As shown in fig. 2 and 3, in the above-mentioned dual spindle inverted vertical lathe, the first processing mechanism 10 includes a second linear rail 101 mounted on the upright 2, a second sliding table 103 slidably connected to the second linear rail 101 through a second sliding block 102, a third linear rail 104 mounted on the second sliding table 103, a first supporting plate 106 slidably connected to the third linear rail 104 through a third sliding block 105, a first vertically disposed turret 107 mounted on the first supporting plate 106, and the pneumatic clamping hand 12 mounted on a side surface of the first turret 107. The workpiece feeding mechanism 13 is further arranged on one side of the first turret 107, the workpiece feeding mechanism 13 comprises a first pneumatic guide rail 131, the first pneumatic guide rail 131 is provided with a first telescopic movable rod 132, a workpiece clamping platform 133 is connected to the first pneumatic guide rail 131 in a sliding manner, one side of the workpiece clamping platform 133 is connected to the first movable rod 132, and the workpiece clamping platform is driven by the first movable rod 132 to do linear reciprocating motion relative to the first pneumatic guide rail 131.
As shown in fig. 2 and fig. 4, in the above-mentioned dual spindle inverted vertical lathe, the second processing mechanism 11 includes a fourth linear rail 111 mounted on the upright post 2, a third sliding table 113 is slidably connected to the fourth linear rail 111 through a fourth sliding block 112, a fifth linear rail 114 is mounted on the third sliding table 113, a second supporting plate 116 is slidably connected to the fifth linear rail 114 through a fifth sliding block 115, a second turret 117 is mounted on the second supporting plate 116, and the pneumatic clamping hand 12 is mounted on a side surface of the second turret 117. The workpiece feeding mechanism 14 is further arranged on one side of the turret, the workpiece feeding mechanism 14 comprises a second pneumatic guide rail 141, the second pneumatic guide rail 141 is provided with a second telescopic movable rod 142, a workpiece feeding platform 143 is connected to the second pneumatic guide rail 141 in a sliding manner, one side of the workpiece feeding platform 143 is connected to the second movable rod 142, and the workpiece feeding platform is driven by the second movable rod 142 to linearly reciprocate relative to the second pneumatic guide rail 141. The work piece feeding platform 143 is provided with a pneumatic push block 144.
As shown in fig. 2, in the above-mentioned dual spindle inverted vertical lathe, the pneumatic clamping hand 12 includes a mounting frame 121 mounted on the first turret 107 and the second turret 117, a cylinder 122 is disposed on the mounting frame 121, and a pneumatic clamping block 123 is connected to an end of the cylinder 122. The upper part of the mounting frame 121 is formed with a plurality of reinforcing ribs 124.
As shown in fig. 1, in the above-mentioned dual spindle inverted lathe, the axis of the workpiece clamping hole of the fixed spindle 3 and the axis of the workpiece clamping hole of the moving spindle 8 are located on the same vertical axis.
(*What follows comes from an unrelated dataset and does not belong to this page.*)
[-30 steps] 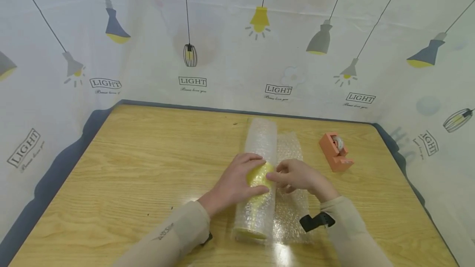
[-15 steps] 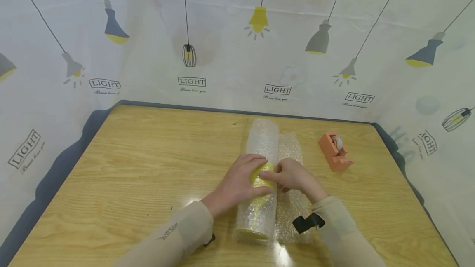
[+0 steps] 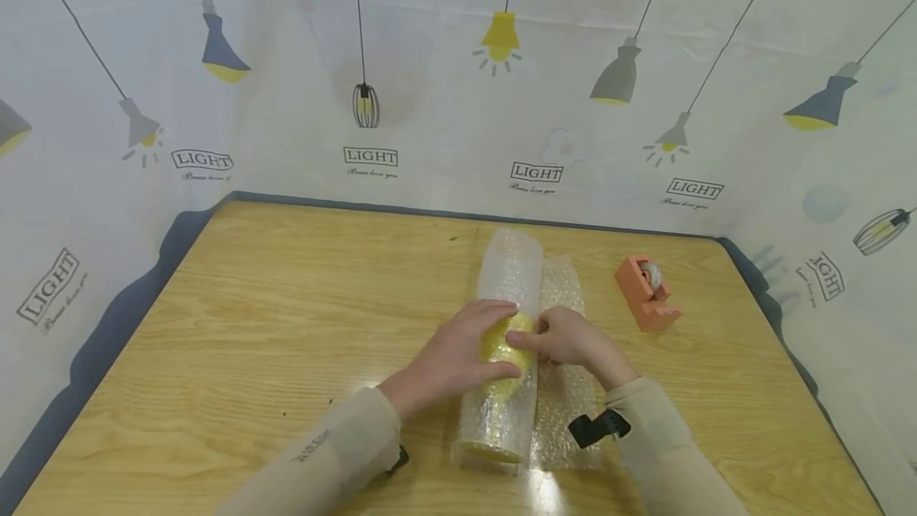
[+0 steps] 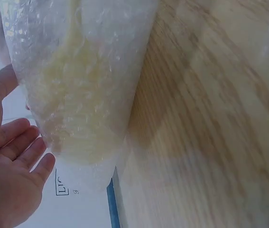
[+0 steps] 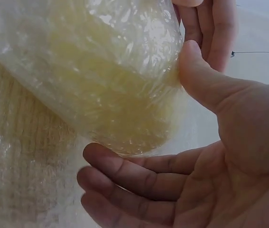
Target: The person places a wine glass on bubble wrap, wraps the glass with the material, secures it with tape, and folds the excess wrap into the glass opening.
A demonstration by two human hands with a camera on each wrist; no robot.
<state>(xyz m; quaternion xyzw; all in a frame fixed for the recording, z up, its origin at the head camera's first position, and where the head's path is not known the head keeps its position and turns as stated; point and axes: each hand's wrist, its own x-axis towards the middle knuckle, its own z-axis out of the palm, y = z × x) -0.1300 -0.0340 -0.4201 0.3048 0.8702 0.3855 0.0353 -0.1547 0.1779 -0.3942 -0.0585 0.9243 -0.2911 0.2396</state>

The workpiece clamping holes of the movable main shaft and the fixed main shaft are positioned on the same vertical axis, so that the influence of clamping reasons on the coaxiality of the workpiece is minimized when the movable main shaft clamps the workpiece on the fixed main shaft.
In the above dual spindle inverted vertical lathe, the first sliding table 6, the first processing mechanism 10 and the second processing mechanism 11 both control their linear back and forth movement in the transverse direction or the vertical direction through the screw rod lifting mechanism. The screw rod lifting mechanism can accurately control, adjust and lift or push the distance according to a certain program, so that the first sliding table, the first processing mechanism and the second processing mechanism can accurately reach the designated position to work.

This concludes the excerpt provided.